Segment Start: INFORMATION GIVEN
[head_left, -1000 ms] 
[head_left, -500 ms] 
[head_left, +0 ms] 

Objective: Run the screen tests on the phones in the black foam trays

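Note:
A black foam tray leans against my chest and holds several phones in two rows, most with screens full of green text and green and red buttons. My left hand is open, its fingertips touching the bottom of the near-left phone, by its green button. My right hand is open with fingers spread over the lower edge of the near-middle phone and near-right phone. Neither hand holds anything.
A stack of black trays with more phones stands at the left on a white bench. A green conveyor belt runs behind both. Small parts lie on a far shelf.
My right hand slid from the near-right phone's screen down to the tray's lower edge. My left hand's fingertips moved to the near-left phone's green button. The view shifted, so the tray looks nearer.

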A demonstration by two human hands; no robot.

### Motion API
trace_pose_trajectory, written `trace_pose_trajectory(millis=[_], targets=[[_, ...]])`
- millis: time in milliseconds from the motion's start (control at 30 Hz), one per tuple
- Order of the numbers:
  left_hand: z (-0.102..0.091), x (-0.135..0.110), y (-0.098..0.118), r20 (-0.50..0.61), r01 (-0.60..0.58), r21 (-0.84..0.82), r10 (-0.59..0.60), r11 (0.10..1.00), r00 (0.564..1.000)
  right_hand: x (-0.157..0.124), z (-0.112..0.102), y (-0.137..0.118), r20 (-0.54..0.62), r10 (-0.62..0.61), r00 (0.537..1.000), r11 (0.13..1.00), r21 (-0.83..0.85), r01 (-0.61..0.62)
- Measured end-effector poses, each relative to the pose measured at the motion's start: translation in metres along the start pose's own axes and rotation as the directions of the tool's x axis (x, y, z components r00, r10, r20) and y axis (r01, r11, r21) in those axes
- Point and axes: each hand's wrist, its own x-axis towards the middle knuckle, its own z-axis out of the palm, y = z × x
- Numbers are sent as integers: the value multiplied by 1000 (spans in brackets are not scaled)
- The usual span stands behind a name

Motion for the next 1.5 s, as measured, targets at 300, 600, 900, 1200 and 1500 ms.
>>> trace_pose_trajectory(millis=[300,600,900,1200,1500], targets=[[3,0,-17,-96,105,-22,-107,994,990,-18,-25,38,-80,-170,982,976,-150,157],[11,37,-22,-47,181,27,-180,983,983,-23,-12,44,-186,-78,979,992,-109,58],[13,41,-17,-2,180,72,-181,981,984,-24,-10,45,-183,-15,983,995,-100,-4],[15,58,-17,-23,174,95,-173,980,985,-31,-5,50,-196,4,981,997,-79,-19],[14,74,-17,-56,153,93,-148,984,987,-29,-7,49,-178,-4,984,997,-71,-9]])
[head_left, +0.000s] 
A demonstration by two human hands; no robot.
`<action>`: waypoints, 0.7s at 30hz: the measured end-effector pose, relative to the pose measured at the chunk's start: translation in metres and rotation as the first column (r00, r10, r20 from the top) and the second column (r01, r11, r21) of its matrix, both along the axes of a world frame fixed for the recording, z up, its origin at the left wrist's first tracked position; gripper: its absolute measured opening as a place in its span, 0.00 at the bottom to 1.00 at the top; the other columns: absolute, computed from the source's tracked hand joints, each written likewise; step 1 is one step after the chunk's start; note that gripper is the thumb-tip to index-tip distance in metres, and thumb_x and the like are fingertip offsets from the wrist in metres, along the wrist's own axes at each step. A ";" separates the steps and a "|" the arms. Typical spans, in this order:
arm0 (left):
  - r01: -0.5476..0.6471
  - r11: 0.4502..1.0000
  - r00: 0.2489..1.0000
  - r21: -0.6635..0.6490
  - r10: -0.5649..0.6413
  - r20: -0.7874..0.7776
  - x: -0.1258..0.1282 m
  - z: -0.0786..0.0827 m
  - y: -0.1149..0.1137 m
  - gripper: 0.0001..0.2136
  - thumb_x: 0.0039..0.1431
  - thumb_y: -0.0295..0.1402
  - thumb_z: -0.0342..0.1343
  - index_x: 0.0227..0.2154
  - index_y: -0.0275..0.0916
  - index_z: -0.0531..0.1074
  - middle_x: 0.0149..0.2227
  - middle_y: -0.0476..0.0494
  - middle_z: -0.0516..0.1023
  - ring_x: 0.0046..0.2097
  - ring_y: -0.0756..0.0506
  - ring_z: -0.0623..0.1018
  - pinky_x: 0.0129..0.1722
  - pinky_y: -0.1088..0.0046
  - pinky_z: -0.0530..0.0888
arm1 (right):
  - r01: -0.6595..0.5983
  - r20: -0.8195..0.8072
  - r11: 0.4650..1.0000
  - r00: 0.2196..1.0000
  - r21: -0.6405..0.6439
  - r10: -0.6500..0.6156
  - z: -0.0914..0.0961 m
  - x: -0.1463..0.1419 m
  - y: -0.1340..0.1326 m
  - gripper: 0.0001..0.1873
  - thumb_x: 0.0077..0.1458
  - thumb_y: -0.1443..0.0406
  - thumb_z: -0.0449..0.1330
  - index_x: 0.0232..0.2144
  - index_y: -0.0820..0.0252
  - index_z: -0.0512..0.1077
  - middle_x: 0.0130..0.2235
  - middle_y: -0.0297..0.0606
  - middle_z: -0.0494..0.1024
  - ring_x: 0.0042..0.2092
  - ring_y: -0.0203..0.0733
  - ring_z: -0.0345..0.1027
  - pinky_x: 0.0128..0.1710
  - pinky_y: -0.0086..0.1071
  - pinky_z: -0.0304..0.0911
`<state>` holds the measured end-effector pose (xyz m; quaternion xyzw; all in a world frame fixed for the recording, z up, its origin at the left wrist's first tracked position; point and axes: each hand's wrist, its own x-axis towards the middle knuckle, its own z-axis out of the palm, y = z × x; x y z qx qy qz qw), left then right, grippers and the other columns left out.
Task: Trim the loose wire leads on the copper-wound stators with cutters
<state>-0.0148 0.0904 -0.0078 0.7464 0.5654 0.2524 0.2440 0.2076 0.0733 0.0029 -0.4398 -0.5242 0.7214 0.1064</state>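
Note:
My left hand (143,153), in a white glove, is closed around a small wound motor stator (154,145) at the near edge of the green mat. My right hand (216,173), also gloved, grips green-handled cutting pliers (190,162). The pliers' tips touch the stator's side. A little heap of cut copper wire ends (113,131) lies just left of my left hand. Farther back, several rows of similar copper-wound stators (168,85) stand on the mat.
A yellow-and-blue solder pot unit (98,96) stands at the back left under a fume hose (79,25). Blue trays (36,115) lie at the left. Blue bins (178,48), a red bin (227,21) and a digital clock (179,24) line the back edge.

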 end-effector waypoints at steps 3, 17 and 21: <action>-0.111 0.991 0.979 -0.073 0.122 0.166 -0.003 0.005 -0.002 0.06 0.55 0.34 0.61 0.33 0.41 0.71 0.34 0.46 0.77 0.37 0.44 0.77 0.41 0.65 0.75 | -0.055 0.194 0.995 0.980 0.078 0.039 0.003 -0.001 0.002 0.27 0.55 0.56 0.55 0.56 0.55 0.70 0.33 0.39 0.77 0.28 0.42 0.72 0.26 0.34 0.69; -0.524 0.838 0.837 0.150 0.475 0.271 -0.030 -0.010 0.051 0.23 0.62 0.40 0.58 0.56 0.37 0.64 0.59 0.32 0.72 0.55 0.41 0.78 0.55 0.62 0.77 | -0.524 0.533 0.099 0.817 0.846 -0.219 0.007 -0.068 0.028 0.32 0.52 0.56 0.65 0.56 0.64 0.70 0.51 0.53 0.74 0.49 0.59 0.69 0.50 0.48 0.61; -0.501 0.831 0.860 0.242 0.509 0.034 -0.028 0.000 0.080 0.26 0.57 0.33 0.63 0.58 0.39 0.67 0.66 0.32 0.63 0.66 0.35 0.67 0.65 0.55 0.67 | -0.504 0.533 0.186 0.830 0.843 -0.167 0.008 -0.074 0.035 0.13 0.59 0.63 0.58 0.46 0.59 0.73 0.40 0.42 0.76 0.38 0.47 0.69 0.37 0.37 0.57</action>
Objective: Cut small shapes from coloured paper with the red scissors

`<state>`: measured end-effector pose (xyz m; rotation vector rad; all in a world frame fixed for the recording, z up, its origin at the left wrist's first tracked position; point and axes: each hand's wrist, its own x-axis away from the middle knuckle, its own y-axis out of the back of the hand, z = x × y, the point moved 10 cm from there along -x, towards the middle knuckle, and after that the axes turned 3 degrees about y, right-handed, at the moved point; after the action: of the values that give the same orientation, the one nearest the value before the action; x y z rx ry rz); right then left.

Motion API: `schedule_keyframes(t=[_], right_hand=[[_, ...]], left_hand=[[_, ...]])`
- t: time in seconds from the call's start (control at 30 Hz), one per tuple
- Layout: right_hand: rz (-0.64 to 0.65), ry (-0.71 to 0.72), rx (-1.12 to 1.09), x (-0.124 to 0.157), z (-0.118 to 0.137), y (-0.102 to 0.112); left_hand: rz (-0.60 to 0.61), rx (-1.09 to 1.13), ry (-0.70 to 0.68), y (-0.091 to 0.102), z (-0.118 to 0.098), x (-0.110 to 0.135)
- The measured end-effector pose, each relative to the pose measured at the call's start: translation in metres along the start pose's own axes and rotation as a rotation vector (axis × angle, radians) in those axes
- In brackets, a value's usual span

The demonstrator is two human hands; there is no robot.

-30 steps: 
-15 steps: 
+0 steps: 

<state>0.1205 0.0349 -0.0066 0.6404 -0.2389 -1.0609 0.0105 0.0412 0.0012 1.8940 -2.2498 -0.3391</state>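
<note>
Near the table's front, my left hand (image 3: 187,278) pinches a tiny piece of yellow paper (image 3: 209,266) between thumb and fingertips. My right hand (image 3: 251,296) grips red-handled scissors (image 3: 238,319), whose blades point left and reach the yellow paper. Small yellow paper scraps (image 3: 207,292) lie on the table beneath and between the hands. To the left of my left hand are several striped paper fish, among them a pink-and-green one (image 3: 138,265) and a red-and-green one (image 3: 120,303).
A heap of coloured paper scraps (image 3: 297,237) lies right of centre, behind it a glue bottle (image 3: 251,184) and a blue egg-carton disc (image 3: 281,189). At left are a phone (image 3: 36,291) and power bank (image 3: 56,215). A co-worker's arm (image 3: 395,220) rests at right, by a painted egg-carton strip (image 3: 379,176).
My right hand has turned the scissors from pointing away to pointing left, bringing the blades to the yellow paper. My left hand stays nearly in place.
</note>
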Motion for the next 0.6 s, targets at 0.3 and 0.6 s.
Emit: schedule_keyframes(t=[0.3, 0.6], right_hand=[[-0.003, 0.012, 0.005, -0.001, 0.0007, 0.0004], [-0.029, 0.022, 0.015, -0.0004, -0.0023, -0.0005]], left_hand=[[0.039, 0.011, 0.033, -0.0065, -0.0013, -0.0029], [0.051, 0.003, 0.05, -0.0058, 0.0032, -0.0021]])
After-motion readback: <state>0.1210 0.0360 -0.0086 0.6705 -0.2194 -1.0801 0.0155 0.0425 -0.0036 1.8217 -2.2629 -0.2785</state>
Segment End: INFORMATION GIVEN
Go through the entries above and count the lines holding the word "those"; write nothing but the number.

WRITTEN RESPONSE: 2